En l'espèce, le syndicat des copropriétaires verse aux débats :
le relevé cadastral de propriété de Mme [N] [Q] veuve [E] appels de charges et travaux pour la période du 4ème trimestre 2022 au 1er trimestre 2026 ; les bilans annuels des charges des exercices 2022/2023, 2023/2024,la régularisation de charges établie le 17 août 2022 ;le décompte de la créance pour la période du 4ème trimestre 2022 au 1er trimestre 2026, les appels de provisions du 2ème trimestre 2026 au 1er trimestre 2027 inclus,les procès-verbaux des assemblées générales en date des:-02/12/2021 portant approbation des comptes de l’exercice précédent, votant le budget prévisionnel de l’exercice suivant ainsi que les travaux, envoyé en recommandé avec accusé de réception à Mme [N] [Q] veuve [B],
-09/01/2023 portant approbation des comptes de l’exercice précédent, votant le budget prévisionnel de l’exercice du 01/04/2023 au 31/03/2024, votant les travaux, envoyé en recommandé avec accusé de réception à Mme [N] [Q] veuve [B] revenue avec la mention “pli avisé mais non réclamé”,
-23/10/2023 portant approbation des comptes de l’exercice précédent, votant le budget prévisionnel de l’exercice du 01/04/2024 au 31/03/2025, votant les travaux, envoyé en recommandé avec accusé de réception à Mme [N] [Q] veuve [B],
-17/12/2024 portant approbation des comptes de l’exercice précédent, votant le budget prévisionnel de l’exercice 01/04/2025 au 31/03/2026, votant les travaux, envoyé en recommandé avec accusé de réception à Mme [N] [Q] veuve [B] revenue avec la mention “pli avisé mais non réclamé”,
-30/09/2025 portant approbation des comptes de l’exercice précédent, votant le budget prévisionnel de l’exercice du 01/04/2026 au 31/03/2027, votant les travaux, envoyé en recommandé avec accusé de réception à Mme [N] [Q] veuve [B] qui en a accusé réception,
les contrats de syndic signés, la lettre de mise en demeure adressée en recommandé avec accusé de réception à Mme [N] [Q] veuve [B] le 17 février 2026.

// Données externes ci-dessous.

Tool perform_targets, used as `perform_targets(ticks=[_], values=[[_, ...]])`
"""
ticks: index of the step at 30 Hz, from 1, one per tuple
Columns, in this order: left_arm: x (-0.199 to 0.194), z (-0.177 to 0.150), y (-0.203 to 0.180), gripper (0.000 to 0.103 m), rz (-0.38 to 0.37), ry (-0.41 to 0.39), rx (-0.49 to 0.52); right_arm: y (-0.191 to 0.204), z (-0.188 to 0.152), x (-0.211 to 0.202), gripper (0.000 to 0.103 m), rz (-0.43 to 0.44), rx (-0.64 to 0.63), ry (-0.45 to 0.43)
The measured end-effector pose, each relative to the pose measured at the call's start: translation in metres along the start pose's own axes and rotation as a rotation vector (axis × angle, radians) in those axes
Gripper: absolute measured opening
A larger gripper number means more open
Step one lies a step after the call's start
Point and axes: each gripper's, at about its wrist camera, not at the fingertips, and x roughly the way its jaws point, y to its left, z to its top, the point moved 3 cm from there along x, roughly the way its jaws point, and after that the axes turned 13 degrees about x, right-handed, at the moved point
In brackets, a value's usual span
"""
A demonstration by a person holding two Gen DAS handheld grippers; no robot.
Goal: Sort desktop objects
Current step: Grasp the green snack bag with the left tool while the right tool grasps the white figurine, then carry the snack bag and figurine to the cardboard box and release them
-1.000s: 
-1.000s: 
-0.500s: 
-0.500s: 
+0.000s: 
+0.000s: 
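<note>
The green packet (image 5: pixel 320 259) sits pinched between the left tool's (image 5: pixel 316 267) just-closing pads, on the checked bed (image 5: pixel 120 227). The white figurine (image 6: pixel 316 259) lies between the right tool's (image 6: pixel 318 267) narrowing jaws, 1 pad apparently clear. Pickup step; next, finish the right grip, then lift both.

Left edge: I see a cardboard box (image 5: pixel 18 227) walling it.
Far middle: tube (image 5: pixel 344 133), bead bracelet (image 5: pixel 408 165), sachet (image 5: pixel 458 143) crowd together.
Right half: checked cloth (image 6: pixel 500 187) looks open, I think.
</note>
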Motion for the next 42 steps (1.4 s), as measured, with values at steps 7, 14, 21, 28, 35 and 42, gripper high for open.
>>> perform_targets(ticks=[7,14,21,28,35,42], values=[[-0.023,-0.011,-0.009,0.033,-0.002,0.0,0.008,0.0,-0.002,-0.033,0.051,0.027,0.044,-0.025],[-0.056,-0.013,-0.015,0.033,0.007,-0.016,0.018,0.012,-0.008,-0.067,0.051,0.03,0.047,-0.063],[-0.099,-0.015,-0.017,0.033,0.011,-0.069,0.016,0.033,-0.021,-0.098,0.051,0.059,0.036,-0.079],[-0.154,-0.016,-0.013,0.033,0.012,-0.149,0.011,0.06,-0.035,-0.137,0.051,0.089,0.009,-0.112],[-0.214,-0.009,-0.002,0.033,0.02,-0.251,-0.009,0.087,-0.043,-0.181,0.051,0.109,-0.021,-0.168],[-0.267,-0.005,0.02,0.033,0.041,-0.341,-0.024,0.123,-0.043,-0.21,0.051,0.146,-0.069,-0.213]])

Aux termes d’une mise en demeure adressée le 17 février 2026, visant le délai de 30 jours défini à l’article 19-2 de la loi du 10 juillet 1965, dont Mme [N] [Q] veuve [B] a refusé d’accuser réception, le syndicat des copropropriétaires de la résidence LE MODERNE l’a formellement mise en demeure d’avoir à régler le montant des charges impayées.
Faute pour Mme [N] [Q] veuve [B] d’avoir réglé cette provision dans le délai imparti, le syndicat des copropropriétaires de la résidence LE MODERNE est bien fondé à agir selon la procédure accélérée au fond de l’article 19-2 de la loi du 10 juillet 1965.
Le dernier décompte produit aux débats par le demandeur mentionne un impayé de charges de copropriété s’élevant à la somme de 4.956,29 euros s’agissant des charges dues au titre de l’article 10 de la loi du 10 juillet 1965, et 1.333 euros au titre des charges à échoir conformément aux dispositions de l’article 19-2 de ladite loi.
Par ailleurs, il est constaté que le syndicat des copropropriétaires de la résidence LE MODERNE produit les pièces justifiant de sa créance que ce soit au titre des charges échues qu’à échoir (appels de fonds, décomptes avec régularisations, procès-verbaux des assemblées générales portant approbation des comptes clos et vote des budgets prévisionnels).
Mme [N] [K] veuve [B] affirme ête en règle du paiement de ses charges de copropriété et ne rien devoir au syndic.
Toutefois, force est de constater qu’elle ne produit aux débats aucun élément à l’appui de ses allégations.
En conséquence, Mme [N] [Q] veuve [B] sera condamnée à payer au syndicat des copropropriétaires de la résidence LE MODERNE la somme totale de 6.289,29 € correspondant aux charges de copropriété échues impayées (4.956,29 €) et à échoir pour la période du 2ème trimestre 2026 au 1er trimestre 2027 (1.333 €).